Going Home

Our transportation, accommodation, food and entertainment cost so far

Sep 08 ~ Day #121
Budget to date
Spent today
Total to date
Daily average
Total
$12100
$114.03
$10950.43
$90.50
Miles by Road
Miles by Sea
Miles by Air
Miles by Train
Total Miles
13905
4451
5180
119
23655

Current Location: Custom House, London

Today’s Total Expenses: $114.03

Transportation: $19.59 (£12.60 for the Tubes)
Accommodation: $75.64
Food: $18.80 (£11.98 for Bangers & Mash)

Written by Geoff Wells

I grew up in England. From the time I was born to when I emigrated to Canada at the age of 17 we lived in the same house in a suburb of London called Edgware.

Our local underground station was called Queensbury, which was on the Bakerloo Line. Directly opposite the Queensbury underground station was the Esoldo Theatre which was a marvelous old building with an elegant restaurant on the balcony level. My mother and I would stop in for afternoon tea on our walk home from my piano lessons.

My parents purchased our home before the Second World War and had lived there during the London Blitz. I didn’t come along until after my dad got out of the army.

It’s not a big house, just two bedrooms and a bathroom upstairs with a living room, dining room and kitchen downstairs. We had a good sized back garden where dad grew all kinds of fresh vegetables. The front garden was a typical English floral garden with lots of fabulous smelling roses.

Today I was going home for the first time in more than 45 years. I expected there would be changes but I was not prepared for what I found.

We caught the DLR (Dockland Light Rail) train at the Custom House stop and made our way to the Jubilee Line.

Some time, about 10 years ago, the Bakerloo Line got shifted around and my home stop was now on the newly created Jubilee Line.

Okay, you have to expect some changes after 45 years, even in England. Nothing really looked familiar until we got to the Kingsbury Station which is the stop before Queensbury. This is a journey I made every day when working at my first job in London. The Queensbury station was familiar but much smaller than I remember.

The Esoldo Theatre was replaced by a seedy looking apartment building. Everywhere I looked were buildings that were familiar but nothing looked quite right.

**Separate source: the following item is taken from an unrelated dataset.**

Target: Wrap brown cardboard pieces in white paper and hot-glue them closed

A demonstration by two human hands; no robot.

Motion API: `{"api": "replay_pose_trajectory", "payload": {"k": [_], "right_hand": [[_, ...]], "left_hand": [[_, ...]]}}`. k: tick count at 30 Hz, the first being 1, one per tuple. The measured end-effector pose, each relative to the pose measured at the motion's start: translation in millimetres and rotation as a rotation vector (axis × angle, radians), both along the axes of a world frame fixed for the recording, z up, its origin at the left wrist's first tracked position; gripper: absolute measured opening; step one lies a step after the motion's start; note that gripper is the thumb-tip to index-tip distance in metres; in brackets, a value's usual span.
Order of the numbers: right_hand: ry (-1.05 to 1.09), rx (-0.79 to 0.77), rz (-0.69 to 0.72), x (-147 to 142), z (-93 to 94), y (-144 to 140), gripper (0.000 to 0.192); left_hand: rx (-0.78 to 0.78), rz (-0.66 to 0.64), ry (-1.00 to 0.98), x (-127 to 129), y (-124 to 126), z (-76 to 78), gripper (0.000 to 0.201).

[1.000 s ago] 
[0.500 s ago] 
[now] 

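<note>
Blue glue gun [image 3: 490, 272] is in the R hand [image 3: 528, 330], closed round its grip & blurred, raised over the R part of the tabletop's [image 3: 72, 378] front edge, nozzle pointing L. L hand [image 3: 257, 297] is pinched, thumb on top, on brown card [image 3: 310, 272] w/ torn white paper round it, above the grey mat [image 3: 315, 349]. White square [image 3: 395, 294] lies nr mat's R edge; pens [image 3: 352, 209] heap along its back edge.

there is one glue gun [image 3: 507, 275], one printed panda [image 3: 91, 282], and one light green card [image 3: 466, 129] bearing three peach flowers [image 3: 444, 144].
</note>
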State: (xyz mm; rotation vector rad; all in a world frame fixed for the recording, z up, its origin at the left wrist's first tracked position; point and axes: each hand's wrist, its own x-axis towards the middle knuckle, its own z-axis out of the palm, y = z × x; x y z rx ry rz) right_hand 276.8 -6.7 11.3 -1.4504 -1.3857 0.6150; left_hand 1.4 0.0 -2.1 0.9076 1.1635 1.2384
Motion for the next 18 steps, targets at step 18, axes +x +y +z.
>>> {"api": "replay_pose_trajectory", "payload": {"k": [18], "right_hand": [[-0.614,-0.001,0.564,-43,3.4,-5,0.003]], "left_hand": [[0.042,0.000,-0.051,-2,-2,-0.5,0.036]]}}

The walk from the station to my old home was much shorter than I remembered and the houses along the way were looking tired and in need of care.

My dad and neighbours on the street were proud of their gardens and worked tirelessly on wonderful displays of flowers. All the gardens were gone, concreted over to provide parking spaces.

On a whim I rang the bell on my house not really expecting anyone to be home. We saw the curtains move and then a lady with a head scarf opened the door.

I explained who I was and surprisingly she invited us in. I’m sure if Vicky had not been with me she would not have done so. She very graciously showed us around and even offered us refreshments.

From the street the house looked close to how I remembered it. The garden was gone and the front door was different but I could still reconcile my memories with today’s reality.

Inside was a different story – nothing was the same. It was so small – there was no way the furniture I remember could possibly have fit.

We had three fireplaces in the house and they were all gone. The wall separating the living room and dining room had been torn down and the two downstairs fireplaces were covered by built-in closets.

The kitchen and pantry had changed so much there was no way I could fit my mental picture into what I was seeing.

When I was young, my brother had built in cupboards on one wall but I ripped them out and put the head of my bed where they had been. This gave much more room but ironically now the new owners have built a new set of built-in cupboards where the old ones had been 50 years ago.

The next stop was the shopping parade on Mollison Way. This is where we went every day for groceries, meat and bread. At the head of the parade was the Flying Eagle Pub, the off-license and the fish and chip shop.

The Flying Eagle is now an Indian restaurant and the fish and chip shop now sells kebabs.

Not a single shop is the same – groceries, butcher, green grocer, fish monger, drug store, bakers – all gone. There is still a Post Office in the news agents but the store is totally different.

We continued walking as I struggled to find anything familiar. We kept going right into Edgware and the site of another favourite theatre that had been torn down and replaced with apartments. Both the butchers and the hardware store I had worked at as a kid were gone.

I gave up. This was not anything like the area I grew up in and nothing was familiar. We caught a bus that would take us along the Edgware Road back to London.

I am not naive enough to believe that I could return and find everything exactly like I left it but I did expect some degree of familiarity. At the very least, I would hope for improvements, but I didn’t see any.

The new residents of this area do not seem to share the same values as my parents.

My father paid £500 for our house which is now worth £250,000 but I don’t think I would want to move back even if I could get it for what my dad paid.

My home is gone and all that is left are the memories.